• Data items:
•••

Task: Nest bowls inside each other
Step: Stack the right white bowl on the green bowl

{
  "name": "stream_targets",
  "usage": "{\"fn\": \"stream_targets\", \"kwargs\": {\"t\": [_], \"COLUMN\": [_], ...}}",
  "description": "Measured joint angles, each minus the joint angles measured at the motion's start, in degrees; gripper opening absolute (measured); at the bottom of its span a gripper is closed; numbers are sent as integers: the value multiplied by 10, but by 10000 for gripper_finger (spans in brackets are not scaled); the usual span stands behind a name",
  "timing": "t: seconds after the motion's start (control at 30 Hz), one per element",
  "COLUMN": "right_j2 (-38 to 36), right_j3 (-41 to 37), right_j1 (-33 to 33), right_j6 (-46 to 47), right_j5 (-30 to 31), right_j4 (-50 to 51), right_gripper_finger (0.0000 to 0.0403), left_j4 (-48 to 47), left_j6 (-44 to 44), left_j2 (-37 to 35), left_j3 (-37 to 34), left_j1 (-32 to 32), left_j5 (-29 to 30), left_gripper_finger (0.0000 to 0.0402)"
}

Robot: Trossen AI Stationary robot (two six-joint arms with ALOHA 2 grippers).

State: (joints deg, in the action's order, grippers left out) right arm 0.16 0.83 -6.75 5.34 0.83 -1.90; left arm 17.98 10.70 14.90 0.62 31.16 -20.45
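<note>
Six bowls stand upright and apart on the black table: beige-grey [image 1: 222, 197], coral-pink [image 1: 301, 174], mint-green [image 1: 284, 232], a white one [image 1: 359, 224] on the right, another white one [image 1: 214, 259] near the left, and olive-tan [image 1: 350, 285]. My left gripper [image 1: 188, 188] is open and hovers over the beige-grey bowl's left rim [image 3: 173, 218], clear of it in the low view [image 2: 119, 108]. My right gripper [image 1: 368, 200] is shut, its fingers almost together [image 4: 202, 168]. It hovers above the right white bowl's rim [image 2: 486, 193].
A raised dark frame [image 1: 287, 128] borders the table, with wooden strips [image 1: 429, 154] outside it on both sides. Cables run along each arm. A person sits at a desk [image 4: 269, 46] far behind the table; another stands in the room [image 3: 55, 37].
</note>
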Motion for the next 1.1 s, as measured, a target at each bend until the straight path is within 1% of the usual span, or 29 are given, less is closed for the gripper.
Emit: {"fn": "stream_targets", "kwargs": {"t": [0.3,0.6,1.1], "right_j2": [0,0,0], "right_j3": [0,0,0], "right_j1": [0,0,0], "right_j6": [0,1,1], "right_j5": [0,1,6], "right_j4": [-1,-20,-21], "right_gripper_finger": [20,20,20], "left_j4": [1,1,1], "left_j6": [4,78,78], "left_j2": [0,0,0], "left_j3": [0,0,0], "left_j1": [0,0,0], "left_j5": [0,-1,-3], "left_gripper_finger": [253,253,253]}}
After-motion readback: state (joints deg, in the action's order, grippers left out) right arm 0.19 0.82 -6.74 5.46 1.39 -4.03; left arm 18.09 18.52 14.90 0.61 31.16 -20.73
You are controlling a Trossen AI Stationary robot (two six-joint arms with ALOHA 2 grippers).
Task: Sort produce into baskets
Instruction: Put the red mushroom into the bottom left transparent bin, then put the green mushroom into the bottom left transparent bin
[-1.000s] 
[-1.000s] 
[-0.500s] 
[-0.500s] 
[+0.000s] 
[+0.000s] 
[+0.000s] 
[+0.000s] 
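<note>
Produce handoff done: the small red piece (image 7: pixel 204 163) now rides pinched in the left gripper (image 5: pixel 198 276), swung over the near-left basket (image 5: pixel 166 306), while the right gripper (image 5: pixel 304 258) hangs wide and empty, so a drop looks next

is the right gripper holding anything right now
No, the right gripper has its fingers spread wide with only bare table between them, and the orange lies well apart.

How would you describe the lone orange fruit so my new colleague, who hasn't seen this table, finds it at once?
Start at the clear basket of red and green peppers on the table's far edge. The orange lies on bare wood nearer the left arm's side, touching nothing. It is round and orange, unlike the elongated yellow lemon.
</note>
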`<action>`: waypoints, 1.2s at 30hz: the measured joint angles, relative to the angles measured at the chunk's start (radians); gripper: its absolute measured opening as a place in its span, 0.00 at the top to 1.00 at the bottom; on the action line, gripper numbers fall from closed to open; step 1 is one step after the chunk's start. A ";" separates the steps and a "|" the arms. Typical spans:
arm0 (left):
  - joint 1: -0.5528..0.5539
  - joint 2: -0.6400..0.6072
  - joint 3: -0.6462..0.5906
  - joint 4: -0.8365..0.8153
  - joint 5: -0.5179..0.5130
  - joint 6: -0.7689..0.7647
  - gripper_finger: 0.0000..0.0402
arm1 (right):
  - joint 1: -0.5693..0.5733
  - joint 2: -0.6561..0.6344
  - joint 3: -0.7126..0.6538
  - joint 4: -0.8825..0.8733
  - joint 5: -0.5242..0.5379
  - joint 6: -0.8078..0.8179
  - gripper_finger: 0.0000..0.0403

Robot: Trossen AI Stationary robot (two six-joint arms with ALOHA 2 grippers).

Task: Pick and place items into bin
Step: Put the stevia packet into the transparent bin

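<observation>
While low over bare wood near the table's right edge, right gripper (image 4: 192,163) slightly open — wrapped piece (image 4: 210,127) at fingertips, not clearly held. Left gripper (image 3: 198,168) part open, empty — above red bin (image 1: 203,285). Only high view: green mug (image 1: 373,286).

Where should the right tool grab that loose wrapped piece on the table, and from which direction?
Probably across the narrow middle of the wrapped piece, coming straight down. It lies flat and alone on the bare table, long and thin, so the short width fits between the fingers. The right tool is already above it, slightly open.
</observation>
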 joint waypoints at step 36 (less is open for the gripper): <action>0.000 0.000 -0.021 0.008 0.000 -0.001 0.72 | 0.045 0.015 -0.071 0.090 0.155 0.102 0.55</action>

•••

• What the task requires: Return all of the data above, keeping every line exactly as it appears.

• Expected answer:
Task: Nest bowls inside each other
Step: Stack the right white bowl on the green bowl

{
  "name": "stream_targets",
  "usage": "{\"fn\": \"stream_targets\", \"kwargs\": {\"t\": [_], \"COLUMN\": [_], ...}}",
  "description": "Measured joint angles, each minus the joint angles measured at the motion's start, in degrees; gripper opening absolute (measured); at the bottom of its span a gripper is closed; numbers are sent as integers: the value multiplied by 10, but by 10000 for gripper_finger (spans in brackets are not scaled); the usual span stands behind a name",
  "timing": "t: seconds after the motion's start (control at 30 Hz), one per element",
  "COLUMN": "right_j2 (-38 to 36), right_j3 (-41 to 37), right_j1 (-33 to 33), right_j6 (-46 to 47), right_j5 (-30 to 31), right_j4 (-50 to 51), right_gripper_finger (0.0000 to 0.0403), left_j4 (-48 to 47), left_j6 (-44 to 44), left_j2 (-37 to 35), left_j3 (-37 to 34), left_j1 (-32 to 32), left_j5 (-29 to 30), left_gripper_finger (0.0000 to 0.0402)"
}

Robot: Trossen AI Stationary robot (two six-joint arms with ALOHA 2 grippers).

State: (joints deg, in the action's order, grippers left out) right arm 0.16 0.83 -6.75 5.34 0.83 -1.90; left arm 17.98 10.70 14.90 0.62 31.16 -20.45
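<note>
Six bowls stand upright and apart on the black table: beige-grey [image 1: 222, 197], coral-pink [image 1: 301, 174], mint-green [image 1: 284, 232], a white one [image 1: 359, 224] on the right, another white one [image 1: 214, 259] near the left, and olive-tan [image 1: 350, 285]. My left gripper [image 1: 188, 188] is open and hovers over the beige-grey bowl's left rim [image 3: 173, 218], clear of it in the low view [image 2: 119, 108]. My right gripper [image 1: 368, 200] is shut, its fingers almost together [image 4: 202, 168]. It hovers above the right white bowl's rim [image 2: 486, 193].
A raised dark frame [image 1: 287, 128] borders the table, with wooden strips [image 1: 429, 154] outside it on both sides. Cables run along each arm. A person sits at a desk [image 4: 269, 46] far behind the table; another stands in the room [image 3: 55, 37].
</note>
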Motion for the next 1.1 s, as measured, a target at each bend until the straight path is within 1% of the usual span, or 29 are given, less is closed for the gripper.
Emit: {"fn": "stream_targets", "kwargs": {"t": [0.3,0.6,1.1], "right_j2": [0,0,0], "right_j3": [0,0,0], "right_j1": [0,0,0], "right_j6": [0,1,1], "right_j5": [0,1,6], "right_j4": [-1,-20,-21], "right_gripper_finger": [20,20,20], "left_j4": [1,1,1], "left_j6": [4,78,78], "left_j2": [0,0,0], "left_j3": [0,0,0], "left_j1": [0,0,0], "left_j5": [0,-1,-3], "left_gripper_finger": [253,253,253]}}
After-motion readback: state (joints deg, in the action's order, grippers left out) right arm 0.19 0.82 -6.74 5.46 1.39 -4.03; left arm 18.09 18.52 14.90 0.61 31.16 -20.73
You are controlling a Trossen AI Stationary robot (two six-joint arms with ALOHA 2 grippers).
Task: Sort produce into baskets
Instruction: Put the red mushroom into the bottom left transparent bin, then put the green mushroom into the bottom left transparent bin
[-1.000s] 
[-1.000s] 
[-0.500s] 
[-0.500s] 
[+0.000s] 
[+0.000s] 
[+0.000s] 
[+0.000s] 
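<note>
Produce handoff done: the small red piece (image 7: pixel 204 163) now rides pinched in the left gripper (image 5: pixel 198 276), swung over the near-left basket (image 5: pixel 166 306), while the right gripper (image 5: pixel 304 258) hangs wide and empty, so a drop looks next

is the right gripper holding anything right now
No, the right gripper has its fingers spread wide with only bare table between them, and the orange lies well apart.

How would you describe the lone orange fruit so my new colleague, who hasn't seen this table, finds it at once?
Start at the clear basket of red and green peppers on the table's far edge. The orange lies on bare wood nearer the left arm's side, touching nothing. It is round and orange, unlike the elongated yellow lemon.
</note>
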`<action>`: waypoints, 1.2s at 30hz: the measured joint angles, relative to the angles measured at the chunk's start (radians); gripper: its absolute measured opening as a place in its span, 0.00 at the top to 1.00 at the bottom; on the action line, gripper numbers fall from closed to open; step 1 is one step after the chunk's start. A ";" separates the steps and a "|" the arms. Typical spans:
arm0 (left):
  - joint 1: -0.5528..0.5539
  - joint 2: -0.6400..0.6072
  - joint 3: -0.6462..0.5906
  - joint 4: -0.8365..0.8153
  - joint 5: -0.5179..0.5130
  - joint 6: -0.7689..0.7647
  - gripper_finger: 0.0000..0.0402
arm1 (right):
  - joint 1: -0.5693..0.5733
  - joint 2: -0.6561..0.6344
  - joint 3: -0.7126..0.6538
  - joint 4: -0.8825..0.8733
  - joint 5: -0.5242..0.5379
  - joint 6: -0.8078..0.8179
  - gripper_finger: 0.0000..0.0403

Robot: Trossen AI Stationary robot (two six-joint arms with ALOHA 2 grippers).

Task: Pick and place items into bin
Step: Put the stevia packet into the transparent bin

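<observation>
While low over bare wood near the table's right edge, right gripper (image 4: 192,163) slightly open — wrapped piece (image 4: 210,127) at fingertips, not clearly held. Left gripper (image 3: 198,168) part open, empty — above red bin (image 1: 203,285). Only high view: green mug (image 1: 373,286).

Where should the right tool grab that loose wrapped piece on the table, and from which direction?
Probably across the narrow middle of the wrapped piece, coming straight down. It lies flat and alone on the bare table, long and thin, so the short width fits between the fingers. The right tool is already above it, slightly open.
</observation>
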 joint waypoints at step 36 (less is open for the gripper): <action>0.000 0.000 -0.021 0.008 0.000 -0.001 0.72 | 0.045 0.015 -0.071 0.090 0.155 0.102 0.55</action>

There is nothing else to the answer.